YOUR ASSIGNMENT
Give the number of lines in the data below containing the word "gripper", with no other text.

THE DATA
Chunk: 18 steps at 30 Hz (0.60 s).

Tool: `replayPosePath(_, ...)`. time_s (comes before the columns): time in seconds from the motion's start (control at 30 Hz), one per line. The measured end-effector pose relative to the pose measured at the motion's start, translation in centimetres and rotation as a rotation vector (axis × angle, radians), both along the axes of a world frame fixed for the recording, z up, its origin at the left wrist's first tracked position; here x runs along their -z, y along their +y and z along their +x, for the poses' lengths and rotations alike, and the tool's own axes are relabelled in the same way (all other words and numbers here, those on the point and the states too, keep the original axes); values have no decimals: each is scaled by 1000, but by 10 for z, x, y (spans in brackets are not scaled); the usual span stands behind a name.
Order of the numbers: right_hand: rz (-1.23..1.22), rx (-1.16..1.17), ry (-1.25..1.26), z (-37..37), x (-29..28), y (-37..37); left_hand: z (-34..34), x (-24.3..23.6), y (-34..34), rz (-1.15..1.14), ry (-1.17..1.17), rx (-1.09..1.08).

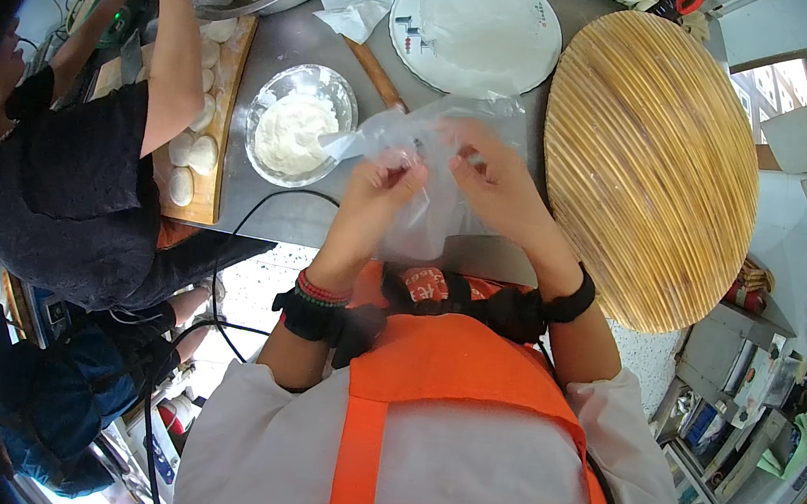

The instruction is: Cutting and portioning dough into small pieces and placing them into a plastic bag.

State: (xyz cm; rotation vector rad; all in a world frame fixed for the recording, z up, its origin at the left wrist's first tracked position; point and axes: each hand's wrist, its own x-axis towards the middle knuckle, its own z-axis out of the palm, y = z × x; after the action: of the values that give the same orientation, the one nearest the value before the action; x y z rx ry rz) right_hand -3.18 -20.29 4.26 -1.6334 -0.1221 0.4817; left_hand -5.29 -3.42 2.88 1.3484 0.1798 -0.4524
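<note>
Clear plastic bag [424,169] stretches leftward toward the glass bowl of flour [300,125], its long axis running left-right just right of that bowl. Left hand [384,184] and right hand [493,177] both pinch it, film draped between and below the fingers.

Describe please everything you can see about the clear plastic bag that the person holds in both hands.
The clear plastic bag is thin, see-through film, crumpled and wrinkled, with no contents that can be made out. It is held up above the grey table edge, in front of the person's orange apron. The left hand pinches it on one side and the right hand on the other, fingers pressed into the film. One corner stretches left toward the glass bowl of white flour; whether it touches the bowl cannot be told.
</note>
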Motion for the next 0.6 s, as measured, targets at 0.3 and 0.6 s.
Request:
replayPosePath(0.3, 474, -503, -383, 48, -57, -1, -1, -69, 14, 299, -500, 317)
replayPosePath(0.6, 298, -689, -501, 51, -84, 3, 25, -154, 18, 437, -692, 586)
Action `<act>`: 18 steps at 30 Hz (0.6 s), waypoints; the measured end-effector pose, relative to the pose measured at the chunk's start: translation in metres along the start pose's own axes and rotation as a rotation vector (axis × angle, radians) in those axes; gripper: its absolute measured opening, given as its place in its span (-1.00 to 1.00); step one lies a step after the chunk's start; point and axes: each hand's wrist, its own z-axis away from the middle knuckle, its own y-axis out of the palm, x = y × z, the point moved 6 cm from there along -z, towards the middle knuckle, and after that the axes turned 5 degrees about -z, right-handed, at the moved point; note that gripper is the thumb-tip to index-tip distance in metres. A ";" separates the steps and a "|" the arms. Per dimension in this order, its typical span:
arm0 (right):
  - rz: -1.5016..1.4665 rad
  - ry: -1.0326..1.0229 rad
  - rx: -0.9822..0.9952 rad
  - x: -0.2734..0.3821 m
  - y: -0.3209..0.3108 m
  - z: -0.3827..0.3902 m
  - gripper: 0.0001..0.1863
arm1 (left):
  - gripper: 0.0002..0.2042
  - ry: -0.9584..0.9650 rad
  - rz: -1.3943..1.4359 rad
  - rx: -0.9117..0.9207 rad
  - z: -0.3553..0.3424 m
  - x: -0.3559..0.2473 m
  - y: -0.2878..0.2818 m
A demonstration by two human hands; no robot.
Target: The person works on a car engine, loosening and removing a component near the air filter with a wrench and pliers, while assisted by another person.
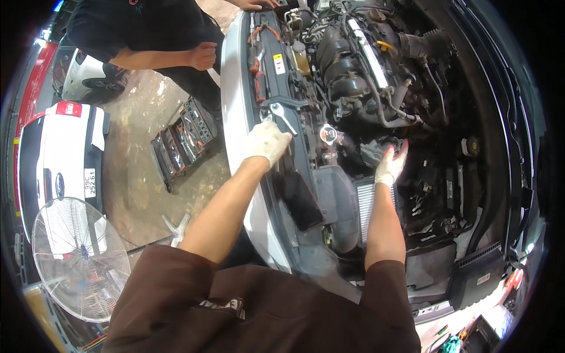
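My left hand (pixel 268 145), in a pale glove, is over the grey-black panel along the car's front edge, its fingers curled. Bright metal (pixel 266 114) shows just beyond its knuckles; whether the hand grips it is hidden. Beside those fingers a silver ratchet wrench (pixel 286 120) lies slanted on the panel. Deeper in the engine bay, my right hand (pixel 391 163), gloved with bare reddish fingertips, closes its thumb and fingers around a dark rounded engine part (pixel 373 153). Its exact kind is unclear. Between my hands sits a radiator cap (pixel 328 135).
A dark phone-like slab (pixel 300 201) and red-handled tools (pixel 259 73) lie on the front panel. A ribbed air filter (pixel 366 206) shows beside my right forearm. Another person (pixel 159 35) stands across at the upper left. An open toolbox (pixel 185 141) and a fan (pixel 79 259) stand left.
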 end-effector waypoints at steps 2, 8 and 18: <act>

RESULT FOR THIS TASK
3